In a certain respect, the Dutch document was promoting similar ideas of non-judgmentalism that we have seen advocated by Pope Francis.  In one section, the document states:

“. . . [F]rom the moral judgment on homosexual behavior one cannot derive automatically a total condemnation of someone who behaves homosexually, let alone relegate him or her to the position of a social outcast or second-class citizen.”

These words are extremely important for Church leaders and pastors to pay heed to before excluding LGBT Catholics from sacraments, volunteer ministries, or employment.

 The document continued in the vein of Pope Francis.  In the following section, we read a forerunner to the pope’s complaint that Church leaders overemphasize sexuality issues. The document condemns “all too one-sided and exaggerated attention to sexual behavior.”  It continued:

“This overemphasis plays a role in another way in the problems of homosexual people in society, since this overemphasis can itself be a source of discrimination.  The Council wants to call attention emphatically to this.  Respect or personal freedom and conscientious striving for a just society exclude a position on sexuality which identifies orientation and behavior too closely together.  This creates a danger of shortsightedness and one-sidedness in judging people.  It can easily lead to an excessive attention to sexual behavior especially in its strict expressions of genital sexuality.”

The document does not challenge the prohibition of sexual activity between persons of the same sex, though it does acknowledge at one point that “the rejection of homosexual behavior embarrasses the Church precisely because some successful homosexual love relationships do exist.”

The more important emphasis in this document, however, is its insistence that Church leaders and pastors should not become condemnatory of lesbian and gay people. The authors were aware that the Church’s prohibition on same-sex activity could be inflated and destructive.  They warned that the prohibition “should certainly not be viewed as any indication of silent support for discrimination,” noting:.

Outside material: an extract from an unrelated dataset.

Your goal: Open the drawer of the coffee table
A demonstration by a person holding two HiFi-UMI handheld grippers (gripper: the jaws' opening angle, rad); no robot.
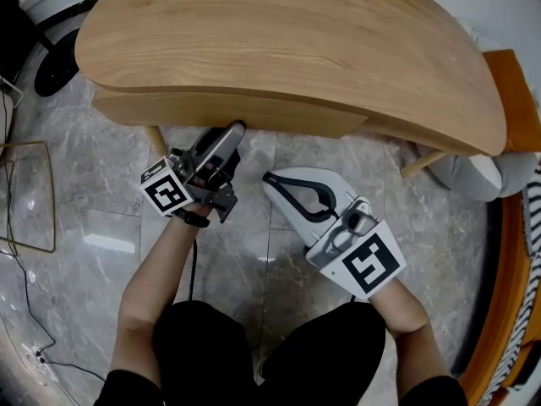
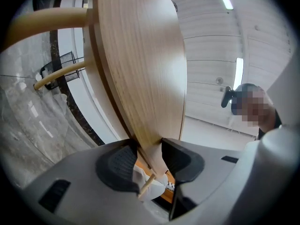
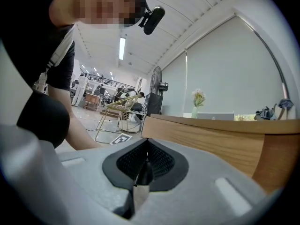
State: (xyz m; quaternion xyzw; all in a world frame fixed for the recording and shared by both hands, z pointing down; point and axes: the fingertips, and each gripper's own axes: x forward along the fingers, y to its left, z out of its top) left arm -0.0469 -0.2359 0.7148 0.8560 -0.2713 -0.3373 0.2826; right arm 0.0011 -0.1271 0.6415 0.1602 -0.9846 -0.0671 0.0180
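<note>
The coffee table (image 1: pixel 287 41) has a curved light-wood top, with the drawer front (image 1: pixel 237 112) as a wooden band under its near edge. My left gripper (image 1: pixel 233 132) reaches up under that edge. In the left gripper view the wooden drawer front (image 2: pixel 140 69) runs between the two black pads of the left gripper (image 2: pixel 149 146), which press on it from both sides. My right gripper (image 1: pixel 270 179) hangs over the floor in front of the table, apart from it. Its jaws (image 3: pixel 146 144) are shut with nothing between them, and the table's edge (image 3: pixel 211 139) lies just beyond.
A thin gold wire frame (image 1: pixel 34 193) stands on the marble floor at the left, with a cable (image 1: pixel 25 311) trailing near it. An orange cushion (image 1: pixel 517 100) and a slanted table leg (image 1: pixel 423 163) are at the right. My knees are at the bottom of the head view.
</note>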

“For that would be a sad caricature of Christianity.  In fact, the destructive results of this caricature are already being felt.  There is evidence of this, for example, in the fact that the self-acceptance of the homosexual person, which is often the result of a difficult struggle, frequently leads to an automatic break with the Church.  This is understandable within the framework of that caricature.  But in our opinion, it is a sad state of affairs both for the Church and the homosexual person.”

For its time, the Dutch document spoke truths that were hard for people to accept.  I think that even today, unfortunately, some Church leaders would be uncomfortable with some of the idea that the document expressed.  But in many quarters of the Church, including in the papacy, we are seeing some of their ideas finally taking root.

–Francis DeBernardo, New Ways Ministry, February 22, 2017

New Ways Ministry’s Eighth National Symposium, Justice and Mercy Shall Kiss: LGBT Catholics in the Age of Pope Francis, is scheduled for April 28-30, 2017, Chicago, Illinois. Plenary speakers:  Lisa Fullam, Leslie Griffin, Rev. Bryan Massingale, Frank Mugisha. Prayer leaders:  Bishop Thomas Gumbleton, Bishop John Stowe, OFM, Conv.  Pre-Symposium Retreat Leader:  Sr. Simone Campbell, SSS.  For more information and to register, visit www.Symposium2017.org.

2 replies
  1. miriamtf
    miriamtf says:

    Way back then some leadership in the Church had beautiful insights. Often left out even today are the attraction and identity spectrums. The labels of homosexual and transgender generally present the issues in binary manners, such that homosexuals are viewed as only same-sex attracted, not ever some degree of bisexual attracted and transgenders are viewed as only mtf or ftm, not allowing for degrees of identity. Most leaders are stuck in the views had prior to the Dutch bishops, as was I until the last few years. I’m still growing in this area. This document helps me. Thank you!!!!